OPEN CIRCUIT DECO 50

eco 50 has been written with the new technical diver in mind. This means that divers wanting to participate in technical open circuit programs and who are certified in Deep 40, Master Rescue and Nitrox may bypass the Deco 40 program.The course has modern, graphic rich manuals which explore and introduce the most modern information and techniques. A modern skill set places emphasis on managing skill mastery while neutrally buoyant. The skills themselves have been up as well with desire being that RAID divers will use a similar equipment configuration and perform the skills in a similar fashion.
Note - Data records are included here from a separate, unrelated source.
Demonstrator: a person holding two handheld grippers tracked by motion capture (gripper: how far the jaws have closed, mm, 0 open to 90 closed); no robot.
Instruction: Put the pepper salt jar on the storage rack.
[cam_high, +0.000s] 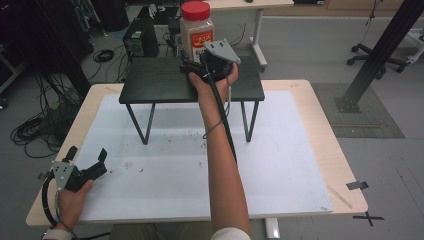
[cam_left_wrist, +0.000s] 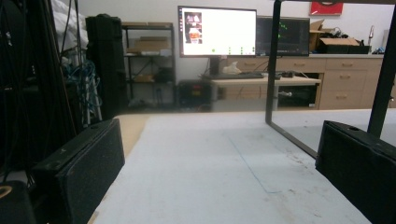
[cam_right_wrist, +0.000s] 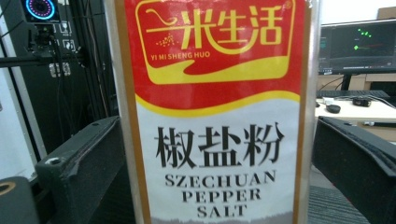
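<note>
A tall clear jar of Szechuan pepper salt (cam_high: 196, 30) with a red lid stands upright at the back edge of a small black table (cam_high: 160, 82). My right gripper (cam_high: 202, 62) reaches over that table and is shut on the jar. In the right gripper view the jar's label (cam_right_wrist: 215, 116) stands between the two black jaws, which press against its sides. My left gripper (cam_high: 89, 161) rests low at the front left of the white mat (cam_high: 280, 165), open. In the left gripper view nothing lies between its black pads (cam_left_wrist: 79, 168).
The black table's thin legs (cam_high: 145, 125) stand on the white mat. Cables and a black box (cam_high: 141, 39) lie on the floor beyond the table. A black post (cam_high: 380, 50) rises at the right. A desk with monitors (cam_left_wrist: 217, 31) stands far ahead of the left gripper.
</note>
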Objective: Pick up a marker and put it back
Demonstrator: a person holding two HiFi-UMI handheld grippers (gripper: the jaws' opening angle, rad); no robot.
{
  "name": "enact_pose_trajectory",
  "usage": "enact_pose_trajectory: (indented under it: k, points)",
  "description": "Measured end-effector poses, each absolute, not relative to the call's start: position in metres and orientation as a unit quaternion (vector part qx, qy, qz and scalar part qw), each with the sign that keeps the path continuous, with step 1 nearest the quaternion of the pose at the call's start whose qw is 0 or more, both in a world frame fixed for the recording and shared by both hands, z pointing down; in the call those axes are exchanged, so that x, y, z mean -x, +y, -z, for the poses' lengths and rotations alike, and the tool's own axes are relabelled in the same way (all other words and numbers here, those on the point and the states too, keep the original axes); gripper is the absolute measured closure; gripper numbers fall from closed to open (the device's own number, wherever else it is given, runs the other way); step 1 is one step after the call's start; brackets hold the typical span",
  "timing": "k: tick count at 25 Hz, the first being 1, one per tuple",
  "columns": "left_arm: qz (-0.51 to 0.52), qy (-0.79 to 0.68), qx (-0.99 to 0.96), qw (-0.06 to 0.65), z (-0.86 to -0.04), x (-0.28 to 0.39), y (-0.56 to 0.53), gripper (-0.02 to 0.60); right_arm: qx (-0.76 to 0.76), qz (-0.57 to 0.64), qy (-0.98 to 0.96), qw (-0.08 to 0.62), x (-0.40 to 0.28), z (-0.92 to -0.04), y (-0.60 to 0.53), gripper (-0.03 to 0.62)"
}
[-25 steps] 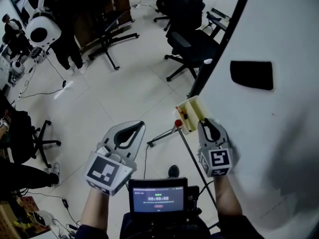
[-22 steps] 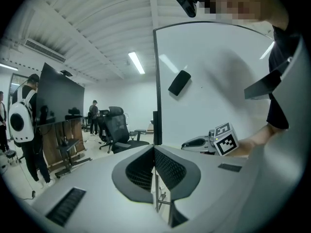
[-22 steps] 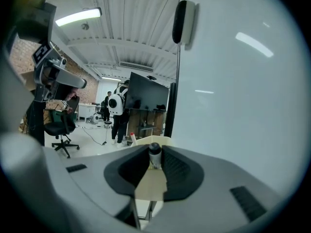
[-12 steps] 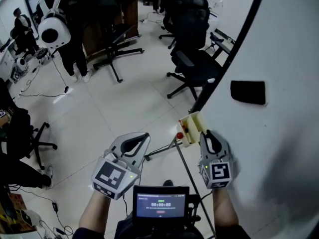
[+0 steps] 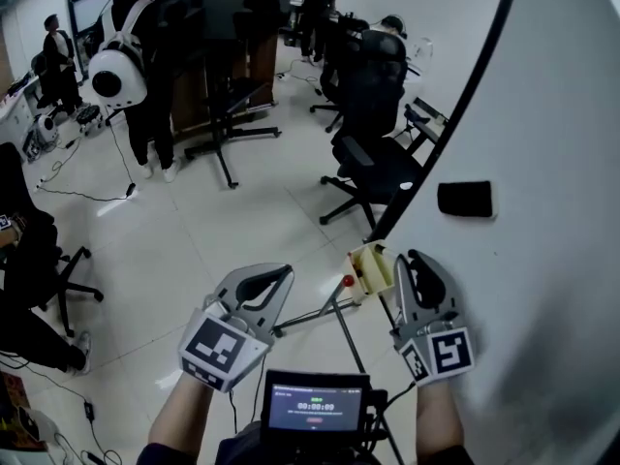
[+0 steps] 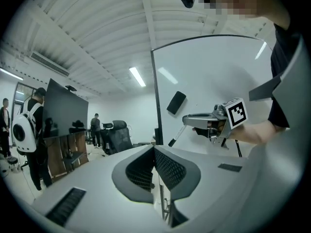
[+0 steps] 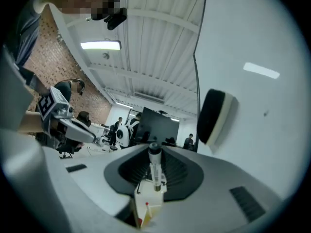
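a: white barrel, dark end: the slim white marker (image 7: 154,168) is pinched in your right gripper (image 7: 154,154). the jaws press on its sides, and the barrel runs along them and pokes out past the tips.

b: agreed. seen from your left gripper's camera, the dark end slants down out of those jaws, in front of the tall whiteboard (image 6: 214,72) on its stand.

a: your left gripper (image 5: 283,272) has its jaws pressed together with nothing between them. it hangs over the floor, well apart from the board's left edge.

b: your right gripper is just beside the pale yellow open tray (image 5: 369,269), which sits low at the board's left edge. the marker is out of the tray, and i can't tell whether the gripper touches it.

a: the black rectangular eraser (image 5: 464,200) sticks to the board's face near that same left edge, higher than the tray.
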State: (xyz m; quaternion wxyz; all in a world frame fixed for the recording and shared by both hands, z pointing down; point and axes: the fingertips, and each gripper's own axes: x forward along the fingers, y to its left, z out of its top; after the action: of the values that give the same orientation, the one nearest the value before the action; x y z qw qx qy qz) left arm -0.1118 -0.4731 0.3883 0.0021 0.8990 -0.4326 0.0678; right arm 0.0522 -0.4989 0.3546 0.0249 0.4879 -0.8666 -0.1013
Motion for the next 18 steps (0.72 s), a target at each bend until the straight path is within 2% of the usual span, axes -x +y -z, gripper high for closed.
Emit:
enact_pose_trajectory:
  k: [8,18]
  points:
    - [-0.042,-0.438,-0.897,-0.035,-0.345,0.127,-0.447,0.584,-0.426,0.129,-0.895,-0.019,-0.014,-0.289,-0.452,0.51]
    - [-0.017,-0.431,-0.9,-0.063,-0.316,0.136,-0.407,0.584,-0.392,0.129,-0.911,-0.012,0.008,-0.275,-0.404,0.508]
The manuals also cater to the sidemount diver wanting to become Deco 50 diver.The program overview is as follows:

  • Dive to a maximum depth of 50 metres/165 feet.
  • Complete a maximum of 30 minutes accelerated decompression.
  • Divers may only utilise a single decompression gas.
  • Divers may use up to 100% oxygen for accelerated decompression.
  • Divers must use a multi-gas switch computer.
  • Bottom or back gas maximum PO2 is 1.4 and a maximum of 1.6 for accelerated decompression gas.
  • Certified to use air, nitrox, oxygen and trimix with a maximum END/EAD of maximum 30 metres/100 feet.

PREREQUISITES

  • Be a minimum of 18 years old.
  • Be a certified diver for at least 3 months.
  • Be certified as a RAID Nitrox, Deep 40 and Master Rescue Diver (or equivalent), and have experience in Navigation and Night/Restricted Visibility diving.
  • Must have logged at least 5 hours between 27-40 m.
  • Submit current Rescue Breathing, CPR Training and Oxygen Provider certificates.
  • Have logged 50 hours underwater or 75 dives using open circuit.
  • Documented proof of prerequisite requirements must be presented to the Dive Centre for approval prior to any in water training.